§ EXERCISE DESCRIPTION: Please reproduce the full set of data below exactly.

§ MATERIAL FOR THIS TASK:
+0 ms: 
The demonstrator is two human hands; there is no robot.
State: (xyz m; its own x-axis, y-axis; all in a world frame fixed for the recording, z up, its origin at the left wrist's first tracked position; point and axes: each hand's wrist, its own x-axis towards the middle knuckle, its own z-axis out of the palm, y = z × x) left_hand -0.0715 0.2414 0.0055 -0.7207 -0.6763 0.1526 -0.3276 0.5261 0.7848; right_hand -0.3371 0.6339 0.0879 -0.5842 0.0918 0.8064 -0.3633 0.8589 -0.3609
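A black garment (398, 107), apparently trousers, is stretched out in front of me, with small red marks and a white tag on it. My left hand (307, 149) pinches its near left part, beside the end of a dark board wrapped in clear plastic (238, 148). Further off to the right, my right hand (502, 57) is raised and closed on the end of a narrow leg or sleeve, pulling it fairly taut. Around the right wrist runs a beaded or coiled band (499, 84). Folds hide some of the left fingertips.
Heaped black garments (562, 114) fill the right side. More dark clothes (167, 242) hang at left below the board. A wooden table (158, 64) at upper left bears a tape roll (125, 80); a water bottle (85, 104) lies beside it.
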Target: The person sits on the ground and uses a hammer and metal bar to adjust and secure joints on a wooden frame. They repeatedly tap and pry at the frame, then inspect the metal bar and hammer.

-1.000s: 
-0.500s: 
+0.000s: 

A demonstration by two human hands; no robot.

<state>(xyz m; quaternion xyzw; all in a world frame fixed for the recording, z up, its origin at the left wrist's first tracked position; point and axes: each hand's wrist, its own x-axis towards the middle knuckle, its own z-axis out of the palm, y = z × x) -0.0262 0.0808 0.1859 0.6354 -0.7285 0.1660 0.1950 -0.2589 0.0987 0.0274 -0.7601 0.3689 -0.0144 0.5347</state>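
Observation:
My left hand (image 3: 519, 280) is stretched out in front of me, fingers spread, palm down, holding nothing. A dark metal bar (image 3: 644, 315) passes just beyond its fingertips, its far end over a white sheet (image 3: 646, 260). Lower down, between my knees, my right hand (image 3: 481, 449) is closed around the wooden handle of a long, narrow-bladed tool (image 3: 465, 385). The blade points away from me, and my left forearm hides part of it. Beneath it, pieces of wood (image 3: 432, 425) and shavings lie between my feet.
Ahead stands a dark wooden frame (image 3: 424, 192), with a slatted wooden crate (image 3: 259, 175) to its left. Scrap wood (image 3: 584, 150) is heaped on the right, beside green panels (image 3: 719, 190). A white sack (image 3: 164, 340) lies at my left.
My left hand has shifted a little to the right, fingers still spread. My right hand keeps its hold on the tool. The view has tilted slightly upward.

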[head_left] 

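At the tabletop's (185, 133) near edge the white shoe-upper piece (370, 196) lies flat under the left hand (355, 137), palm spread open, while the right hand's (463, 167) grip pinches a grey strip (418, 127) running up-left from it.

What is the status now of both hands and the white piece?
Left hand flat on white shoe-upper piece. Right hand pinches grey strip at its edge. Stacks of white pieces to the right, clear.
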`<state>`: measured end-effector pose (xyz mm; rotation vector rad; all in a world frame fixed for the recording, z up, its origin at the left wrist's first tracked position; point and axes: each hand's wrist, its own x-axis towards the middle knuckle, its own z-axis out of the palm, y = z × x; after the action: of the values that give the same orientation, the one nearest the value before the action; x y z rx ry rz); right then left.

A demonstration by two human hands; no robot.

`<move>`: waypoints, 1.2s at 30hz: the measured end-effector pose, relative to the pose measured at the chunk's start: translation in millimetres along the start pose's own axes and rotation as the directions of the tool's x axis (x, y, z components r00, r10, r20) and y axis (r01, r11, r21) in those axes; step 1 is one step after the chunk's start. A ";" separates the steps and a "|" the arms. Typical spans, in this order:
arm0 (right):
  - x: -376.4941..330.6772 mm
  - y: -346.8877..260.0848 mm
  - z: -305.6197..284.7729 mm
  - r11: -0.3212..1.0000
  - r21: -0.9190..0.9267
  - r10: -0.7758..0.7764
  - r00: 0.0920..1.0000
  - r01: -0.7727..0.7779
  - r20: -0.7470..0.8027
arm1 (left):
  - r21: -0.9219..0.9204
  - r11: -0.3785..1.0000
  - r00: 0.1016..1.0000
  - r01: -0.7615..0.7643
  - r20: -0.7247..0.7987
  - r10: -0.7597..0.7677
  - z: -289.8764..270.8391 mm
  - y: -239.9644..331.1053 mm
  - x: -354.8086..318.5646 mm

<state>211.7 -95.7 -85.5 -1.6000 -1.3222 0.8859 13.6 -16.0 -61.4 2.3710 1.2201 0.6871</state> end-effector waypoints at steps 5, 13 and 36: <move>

§ ANSWER SPACE:
+0 ms: 
The demonstrator is two human hands; there is no robot.
State: (xyz m; its own x-axis, y-axis; all in a world frame fixed for the recording, z up, its origin at the left wrist's first tracked position; point and axes: each hand's wrist, its own x-axis towards the middle knuckle, its own z-axis out of the palm, y = z × x) left_hand -0.0715 0.2414 0.0055 -0.7207 -0.6763 0.1526 -0.3276 0.5261 0.7848; right_hand -0.3371 0.6339 0.0879 -0.5842 0.0918 0.8064 -0.3633 0.8589 -0.3609
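A black garment (398, 107), apparently trousers, is stretched out in front of me, with small red marks and a white tag on it. My left hand (307, 149) pinches its near left part, beside the end of a dark board wrapped in clear plastic (238, 148). Further off to the right, my right hand (502, 57) is raised and closed on the end of a narrow leg or sleeve, pulling it fairly taut. Around the right wrist runs a beaded or coiled band (499, 84). Folds hide some of the left fingertips.
Heaped black garments (562, 114) fill the right side. More dark clothes (167, 242) hang at left below the board. A wooden table (158, 64) at upper left bears a tape roll (125, 80); a water bottle (85, 104) lies beside it.
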Target: The person sits on the ground and uses a hammer and metal bar to adjust and secure joints on a wooden frame. They repeatedly tap and pry at the frame, then inspect the metal bar and hammer.

-1.000s: 
-0.500s: 
+0.000s: 

A demonstration by two human hands; no robot.

<state>(xyz m; quaternion xyzw; all in a world frame fixed for the recording, z up, its origin at the left wrist's first tracked position; point and axes: each hand's wrist, its own x-axis towards the middle knuckle, its own z-axis out of the palm, y = z × x) -0.0262 0.0808 0.1859 0.6354 -0.7285 0.1660 0.1950 -0.2589 0.0987 0.0274 -0.7601 0.3689 -0.0144 0.5347</state>
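Observation:
My left hand (image 3: 519, 280) is stretched out in front of me, fingers spread, palm down, holding nothing. A dark metal bar (image 3: 644, 315) passes just beyond its fingertips, its far end over a white sheet (image 3: 646, 260). Lower down, between my knees, my right hand (image 3: 481, 449) is closed around the wooden handle of a long, narrow-bladed tool (image 3: 465, 385). The blade points away from me, and my left forearm hides part of it. Beneath it, pieces of wood (image 3: 432, 425) and shavings lie between my feet.
Ahead stands a dark wooden frame (image 3: 424, 192), with a slatted wooden crate (image 3: 259, 175) to its left. Scrap wood (image 3: 584, 150) is heaped on the right, beside green panels (image 3: 719, 190). A white sack (image 3: 164, 340) lies at my left.
My left hand has shifted a little to the right, fingers still spread. My right hand keeps its hold on the tool. The view has tilted slightly upward.
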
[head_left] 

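At the tabletop's (185, 133) near edge the white shoe-upper piece (370, 196) lies flat under the left hand (355, 137), palm spread open, while the right hand's (463, 167) grip pinches a grey strip (418, 127) running up-left from it.

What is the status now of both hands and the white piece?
Left hand flat on white shoe-upper piece. Right hand pinches grey strip at its edge. Stacks of white pieces to the right, clear.
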`<state>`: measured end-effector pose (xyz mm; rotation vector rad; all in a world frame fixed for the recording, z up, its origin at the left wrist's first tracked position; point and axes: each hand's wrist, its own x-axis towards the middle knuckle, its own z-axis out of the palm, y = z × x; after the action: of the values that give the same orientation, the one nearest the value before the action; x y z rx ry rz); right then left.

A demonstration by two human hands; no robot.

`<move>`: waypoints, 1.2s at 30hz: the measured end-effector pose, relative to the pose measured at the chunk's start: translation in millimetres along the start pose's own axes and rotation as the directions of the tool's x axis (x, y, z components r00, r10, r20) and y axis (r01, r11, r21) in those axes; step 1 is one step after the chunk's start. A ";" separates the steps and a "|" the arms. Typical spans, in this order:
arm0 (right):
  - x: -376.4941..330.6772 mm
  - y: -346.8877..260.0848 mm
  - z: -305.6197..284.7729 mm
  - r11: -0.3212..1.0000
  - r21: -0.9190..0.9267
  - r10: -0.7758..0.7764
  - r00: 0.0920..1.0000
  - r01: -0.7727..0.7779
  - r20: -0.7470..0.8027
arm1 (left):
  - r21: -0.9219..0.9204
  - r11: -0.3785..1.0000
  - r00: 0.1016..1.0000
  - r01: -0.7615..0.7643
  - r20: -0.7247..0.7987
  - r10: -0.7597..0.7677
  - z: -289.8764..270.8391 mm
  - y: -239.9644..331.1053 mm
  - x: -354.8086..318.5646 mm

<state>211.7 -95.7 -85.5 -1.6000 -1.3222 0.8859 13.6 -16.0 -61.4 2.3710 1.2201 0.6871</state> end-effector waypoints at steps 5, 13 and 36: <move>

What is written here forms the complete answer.